This document has moved to Confluence.
This document is a draft style guide for writing Python tests (and Django tests). It is meant to be expanded and refined over time.
Many of the recommendations stand in stark contrast to conventions for good code. This is deliberate: tests are not regular code and have a much different set of risks and rewards.
If you're curious why a particular practice is recommended, get someone to defend or explain it (there's a chance it's wrong and needs to be updated). That said, a lot of these recommendations come from specific mistakes and scars earned over many years of work, so don't be surprised if they're passionately defended.
Start with PEP8 and strive to understand why it makes the recommendations it does. We like nearly all of it except for the Maximum Line Length recommendation.
Configure the Python linting plugin for your editor and use it every time without exception.
Tests should (almost) always accompany code we write professionally. We're fortunate to work in an environment where testing is actively encouraged, so don't waste that priveledge.

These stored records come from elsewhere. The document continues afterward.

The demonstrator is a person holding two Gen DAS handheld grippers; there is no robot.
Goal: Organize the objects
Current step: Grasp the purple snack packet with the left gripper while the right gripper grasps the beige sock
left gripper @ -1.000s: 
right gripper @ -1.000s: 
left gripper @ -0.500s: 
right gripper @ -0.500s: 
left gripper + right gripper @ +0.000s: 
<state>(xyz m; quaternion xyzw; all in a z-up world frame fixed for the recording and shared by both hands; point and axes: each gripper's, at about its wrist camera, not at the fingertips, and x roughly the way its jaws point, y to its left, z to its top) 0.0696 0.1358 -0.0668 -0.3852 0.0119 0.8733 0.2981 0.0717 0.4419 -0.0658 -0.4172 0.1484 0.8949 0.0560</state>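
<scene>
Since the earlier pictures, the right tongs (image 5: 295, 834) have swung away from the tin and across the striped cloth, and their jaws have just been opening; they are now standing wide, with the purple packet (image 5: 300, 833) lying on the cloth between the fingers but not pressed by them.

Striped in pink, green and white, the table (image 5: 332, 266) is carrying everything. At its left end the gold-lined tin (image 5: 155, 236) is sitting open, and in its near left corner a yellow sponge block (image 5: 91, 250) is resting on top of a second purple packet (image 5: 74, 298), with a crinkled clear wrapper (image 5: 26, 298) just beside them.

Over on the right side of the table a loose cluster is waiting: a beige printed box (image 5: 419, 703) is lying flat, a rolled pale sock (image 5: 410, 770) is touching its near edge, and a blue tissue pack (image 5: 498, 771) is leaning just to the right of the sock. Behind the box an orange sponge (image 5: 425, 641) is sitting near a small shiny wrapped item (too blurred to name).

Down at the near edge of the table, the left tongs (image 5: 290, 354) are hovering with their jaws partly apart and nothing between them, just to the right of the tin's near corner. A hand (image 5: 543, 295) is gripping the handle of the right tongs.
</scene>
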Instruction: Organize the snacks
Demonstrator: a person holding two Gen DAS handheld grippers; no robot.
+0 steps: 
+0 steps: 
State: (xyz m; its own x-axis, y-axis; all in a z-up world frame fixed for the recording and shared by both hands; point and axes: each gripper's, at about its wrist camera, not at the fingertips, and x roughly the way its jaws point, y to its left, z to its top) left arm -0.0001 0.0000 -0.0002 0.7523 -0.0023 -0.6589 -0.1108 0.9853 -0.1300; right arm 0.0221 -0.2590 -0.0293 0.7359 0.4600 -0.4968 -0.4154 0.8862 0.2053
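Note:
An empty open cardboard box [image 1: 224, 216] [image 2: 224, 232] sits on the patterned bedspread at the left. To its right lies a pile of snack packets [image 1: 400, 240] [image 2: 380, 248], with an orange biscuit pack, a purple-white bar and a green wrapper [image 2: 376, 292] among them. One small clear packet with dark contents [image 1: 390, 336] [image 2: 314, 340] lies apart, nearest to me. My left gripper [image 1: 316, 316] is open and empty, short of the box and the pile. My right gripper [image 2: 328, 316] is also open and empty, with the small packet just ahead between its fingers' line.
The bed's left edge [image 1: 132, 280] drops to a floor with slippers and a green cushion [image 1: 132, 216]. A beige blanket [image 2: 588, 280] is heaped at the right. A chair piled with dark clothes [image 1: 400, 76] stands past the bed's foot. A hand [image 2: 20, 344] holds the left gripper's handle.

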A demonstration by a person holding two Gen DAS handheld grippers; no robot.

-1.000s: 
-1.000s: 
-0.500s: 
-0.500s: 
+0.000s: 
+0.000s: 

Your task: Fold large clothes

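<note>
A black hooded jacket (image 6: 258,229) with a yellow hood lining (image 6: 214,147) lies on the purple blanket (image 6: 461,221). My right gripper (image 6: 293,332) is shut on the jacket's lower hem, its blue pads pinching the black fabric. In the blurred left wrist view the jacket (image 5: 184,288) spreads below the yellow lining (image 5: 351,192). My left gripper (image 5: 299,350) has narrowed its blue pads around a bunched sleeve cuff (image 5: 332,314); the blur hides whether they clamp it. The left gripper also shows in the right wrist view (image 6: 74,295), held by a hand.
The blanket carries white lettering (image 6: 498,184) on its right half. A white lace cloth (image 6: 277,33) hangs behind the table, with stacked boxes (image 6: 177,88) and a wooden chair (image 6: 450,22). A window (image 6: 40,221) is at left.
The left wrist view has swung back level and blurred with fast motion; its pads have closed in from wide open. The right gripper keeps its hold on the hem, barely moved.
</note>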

We get away with all sorts of other efficiencies and laziness because of our sincere dedication to pragmatic and practical testing.
Every package should have setup instructions for a developer in the README
and should be testable using tox
after setup. Use 100% test success to
confirm your setup is complete.
Strive to never push a failing test to master. If you want to push failing tests to another branch, that's fine (in fact often encouraged).

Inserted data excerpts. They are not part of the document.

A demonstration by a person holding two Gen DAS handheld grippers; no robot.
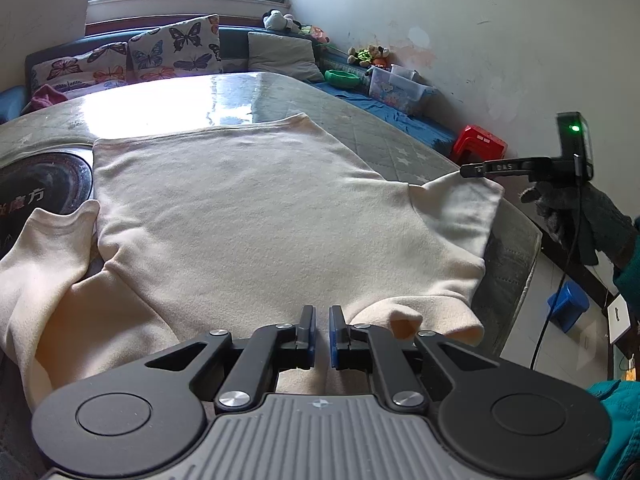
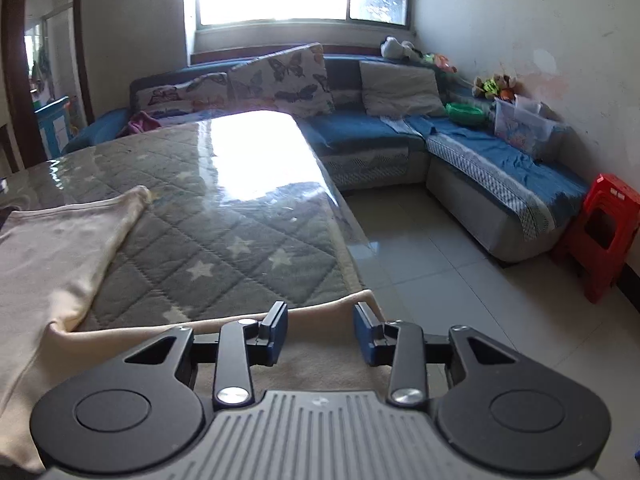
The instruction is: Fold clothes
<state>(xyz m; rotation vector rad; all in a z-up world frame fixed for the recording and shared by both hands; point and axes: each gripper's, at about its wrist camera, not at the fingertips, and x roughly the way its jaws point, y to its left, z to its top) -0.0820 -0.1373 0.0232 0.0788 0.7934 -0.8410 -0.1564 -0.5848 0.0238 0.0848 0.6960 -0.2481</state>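
While spread flat across table [image 1: 400, 148], cream shirt [image 1: 248, 216] lies with hem toward far end, near sofa [image 2: 472, 152]. Left sleeve [image 1: 52, 248] bunched beside dark printed mat [image 1: 44, 192]; right sleeve [image 1: 452, 216] reaching table's right edge. Left gripper [image 1: 321, 332] low over shirt's near edge, blue pads almost pressed together, only a thin slit between; cannot tell whether cloth is pinched there. Right gripper [image 2: 320, 330] over right sleeve's end, jaws spread apart, pads clear of cloth, nothing gripped. Gloved hand [image 1: 576, 216] holding right gripper beside table. Red stool [image 2: 604, 236] by wall.
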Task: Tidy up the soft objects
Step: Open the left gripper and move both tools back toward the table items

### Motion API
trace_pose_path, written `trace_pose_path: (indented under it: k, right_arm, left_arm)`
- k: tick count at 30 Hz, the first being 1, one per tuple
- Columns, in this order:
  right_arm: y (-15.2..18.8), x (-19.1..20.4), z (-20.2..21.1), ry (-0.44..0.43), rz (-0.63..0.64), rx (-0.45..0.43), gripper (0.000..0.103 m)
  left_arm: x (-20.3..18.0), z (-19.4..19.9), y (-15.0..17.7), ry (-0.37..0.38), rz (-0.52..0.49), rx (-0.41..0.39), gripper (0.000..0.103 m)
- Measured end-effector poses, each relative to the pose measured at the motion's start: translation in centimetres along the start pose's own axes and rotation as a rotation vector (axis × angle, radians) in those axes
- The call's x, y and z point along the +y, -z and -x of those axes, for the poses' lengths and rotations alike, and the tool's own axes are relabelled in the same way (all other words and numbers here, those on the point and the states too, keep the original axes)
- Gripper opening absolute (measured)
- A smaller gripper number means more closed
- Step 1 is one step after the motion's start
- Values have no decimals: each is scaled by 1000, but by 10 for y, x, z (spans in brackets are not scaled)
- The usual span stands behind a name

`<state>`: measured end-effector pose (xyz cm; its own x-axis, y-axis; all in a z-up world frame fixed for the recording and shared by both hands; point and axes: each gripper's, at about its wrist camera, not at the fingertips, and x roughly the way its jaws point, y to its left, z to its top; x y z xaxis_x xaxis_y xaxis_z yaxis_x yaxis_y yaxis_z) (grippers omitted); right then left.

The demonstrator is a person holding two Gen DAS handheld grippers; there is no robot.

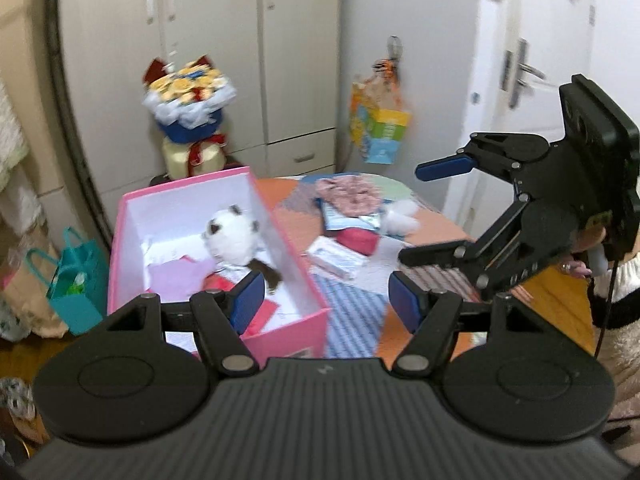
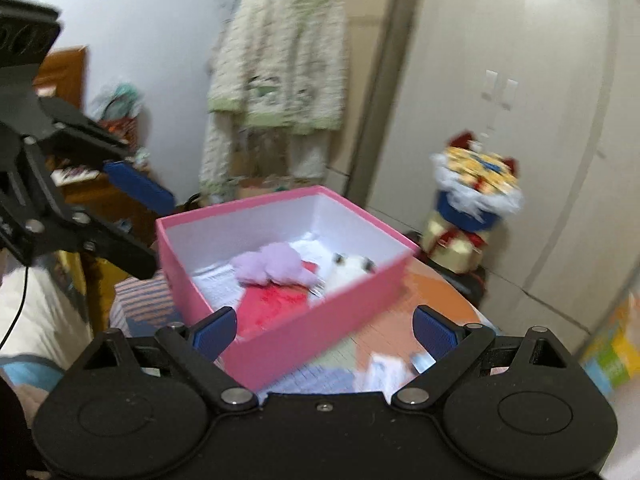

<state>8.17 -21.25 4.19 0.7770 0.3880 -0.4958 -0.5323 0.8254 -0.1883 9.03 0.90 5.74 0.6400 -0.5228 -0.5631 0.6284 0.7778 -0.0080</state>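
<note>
White cupboards stand behind my round table (image 1: 404, 332). On its left, the pink box (image 1: 280, 236) already holds a panda toy (image 1: 234, 236) and a purple toy (image 2: 272, 264). Next, I should go slowly for the white toy (image 1: 402, 216) on the table. My left gripper (image 1: 326, 306) and right gripper (image 2: 324, 330) tilt down, wide apart, holding nothing.
</note>
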Motion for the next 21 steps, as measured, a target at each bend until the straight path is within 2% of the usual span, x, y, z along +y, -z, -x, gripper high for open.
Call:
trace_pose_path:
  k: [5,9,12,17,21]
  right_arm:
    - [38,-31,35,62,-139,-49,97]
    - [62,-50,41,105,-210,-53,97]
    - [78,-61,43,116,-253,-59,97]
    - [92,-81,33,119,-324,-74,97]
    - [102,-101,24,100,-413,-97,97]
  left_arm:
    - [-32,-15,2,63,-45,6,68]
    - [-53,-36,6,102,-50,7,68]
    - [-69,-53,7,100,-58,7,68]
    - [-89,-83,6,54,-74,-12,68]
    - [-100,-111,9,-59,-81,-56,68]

We run our tests continuously with Jenkins (every morning and after every commit), but you still need to run them locally before pushing code.

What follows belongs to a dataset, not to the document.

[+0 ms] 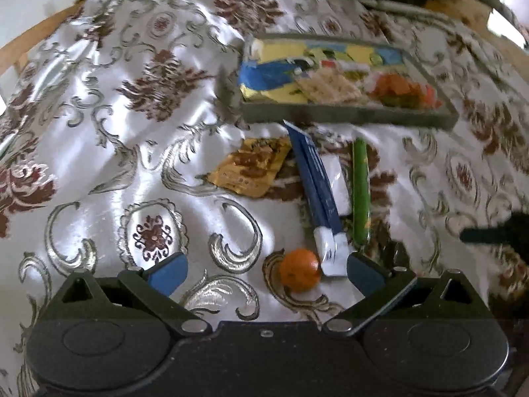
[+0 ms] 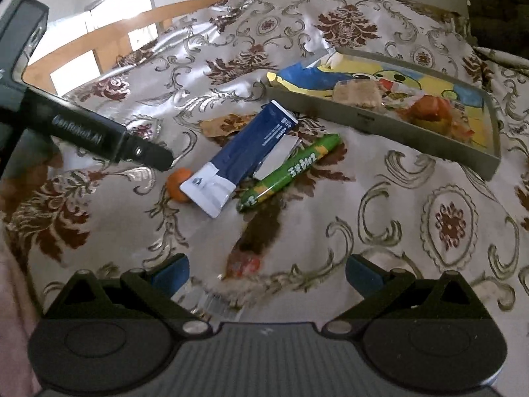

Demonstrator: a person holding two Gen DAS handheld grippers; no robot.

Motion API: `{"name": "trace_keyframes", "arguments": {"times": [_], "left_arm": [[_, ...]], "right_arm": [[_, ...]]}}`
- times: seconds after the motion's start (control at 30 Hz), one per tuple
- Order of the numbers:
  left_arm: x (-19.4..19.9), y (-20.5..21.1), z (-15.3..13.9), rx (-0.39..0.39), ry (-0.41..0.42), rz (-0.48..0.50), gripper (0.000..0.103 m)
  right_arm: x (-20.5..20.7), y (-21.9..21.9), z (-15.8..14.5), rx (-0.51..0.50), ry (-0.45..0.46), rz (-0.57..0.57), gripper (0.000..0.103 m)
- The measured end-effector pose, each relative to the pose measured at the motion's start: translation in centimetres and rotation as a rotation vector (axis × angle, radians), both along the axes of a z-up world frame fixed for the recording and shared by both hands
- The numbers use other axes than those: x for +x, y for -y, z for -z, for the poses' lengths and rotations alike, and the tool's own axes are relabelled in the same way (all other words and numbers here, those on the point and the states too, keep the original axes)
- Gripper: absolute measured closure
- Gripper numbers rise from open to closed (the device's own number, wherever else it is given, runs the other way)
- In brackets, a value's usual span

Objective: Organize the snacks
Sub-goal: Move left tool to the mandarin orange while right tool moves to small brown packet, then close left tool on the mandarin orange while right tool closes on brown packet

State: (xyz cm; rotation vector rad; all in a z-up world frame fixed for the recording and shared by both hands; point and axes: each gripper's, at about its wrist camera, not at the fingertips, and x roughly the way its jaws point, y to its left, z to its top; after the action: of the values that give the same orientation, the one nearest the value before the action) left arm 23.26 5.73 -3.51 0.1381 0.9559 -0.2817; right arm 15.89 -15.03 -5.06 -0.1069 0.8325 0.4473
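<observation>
We hold both tongs wide and empty over the worktop (image 2: 413,152), which is draped in a shiny floral cloth. The left tongs (image 1: 266,273) hang low at the bottom centre of their view, right over the small orange fruit (image 1: 300,269) — we judge it the next thing to take, since it sits just between the spread fingers. It touches the white end of the blue sachet (image 2: 241,162), which runs up toward the grey tray (image 2: 373,120) in the upper right; beside the sachet lie a small white packet (image 2: 276,157) and the green stick snack (image 2: 291,172), whose white lettering we cannot read. A gold wrapper (image 1: 253,170) lies partly under the sachet. The tray already holds a yellow-and-blue cartoon bag (image 2: 347,74), a cracker pack and orange pieces, so the loose snacks probably belong there. The right tongs (image 2: 266,273) wait near a clear wrapper (image 2: 211,301) — the left tool's arm shows partial lettering, seemingly ending in "AI".
</observation>
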Motion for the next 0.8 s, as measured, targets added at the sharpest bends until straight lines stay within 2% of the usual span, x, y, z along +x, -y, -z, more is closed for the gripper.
{"name": "trace_keyframes", "arguments": {"times": [0.1,0.3,0.4,0.47,0.53,0.63,0.8], "left_arm": [[0.4,0.2,0.8,0.022,-0.038,0.068,0.001],[0.2,1.3,2.1,0.132,-0.002,0.213,0.004],[0.1,1.9,2.6,0.157,0.002,0.269,0.013],[0.1,2.1,2.8,0.149,-0.012,0.301,0.036],[0.1,2.2,2.9,0.135,-0.019,0.311,0.042],[0.0,2.4,3.0,0.123,-0.010,0.326,0.059],[0.3,3.1,3.5,0.128,-0.011,0.349,0.061]], "right_arm": [[0.8,-0.8,0.5,-0.015,0.006,-0.016,0.010],[1.4,-1.1,1.4,-0.010,0.009,-0.042,0.023],[1.7,-0.8,1.3,0.016,-0.005,-0.030,0.029],[1.8,-0.8,1.3,0.030,-0.010,-0.027,0.031],[2.1,-0.8,1.4,0.047,-0.035,-0.017,0.034],[2.5,-1.1,1.9,0.057,-0.065,-0.012,0.041],[3.1,-1.7,2.5,0.042,-0.058,-0.003,0.041]]}}
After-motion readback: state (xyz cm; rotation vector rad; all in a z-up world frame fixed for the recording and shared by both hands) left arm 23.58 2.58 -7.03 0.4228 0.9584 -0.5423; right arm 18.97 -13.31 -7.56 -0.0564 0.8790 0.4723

Some people do TDD often, sometimes, or rarely. Figure out when it's an effective habit for you.
We are fortunate in that we have a smart and effective QA team. Some functionality simply cannot be effectively tested, which can feel frustrating to a developer. Before spending too much time on a set of tests of limited benefit, consider whether the issue should be
Do not be shy about removing tests as soon as they start to become false or unhelpful.
For regressions, you should always make sure you can reproduce the issue in a browser as a typical user before writing a single line of code (test or otherwise). After you can reproduce it, try to get a failing test to reliably reproduce it (if possible). Only then is it a good time to start writing the fix.
No developer should ever rely on tests alone. Before resolving an issue, make sure you have walked through it at least once in a browser as a typical user.
How do you know if it is actually testing anything if the assert
never failed?
When tests fail they should tell you exactly why.
Yes:
response = self.client.post('/api/v1/data/', data=SAMPLE)
assert response.status_code == status.HTTP_201_CREATED, "expected HTTP_201, got HTTP_{} data: {}".format(response.status_code, response.data)
This results in a message which explains exactly what was expected and why the test failed:
> assert response.status_code == status.HTTP_201_CREATED, "expected HTTP_201, got HTTP_{} data: {}".format(response.status_code, response.data)
E AssertionError: expected HTTP_201, got HTTP_400 data: {'name': [u'This field is required.']}
E assert 400 == 201
E + where 400 = <rest_framework.response.Response object at 0x1070bbb10>.status_code
E + and 201 = status.HTTP_201_CREATED
No:
response = self.client.post('/api/v1/data/', data=SAMPLE)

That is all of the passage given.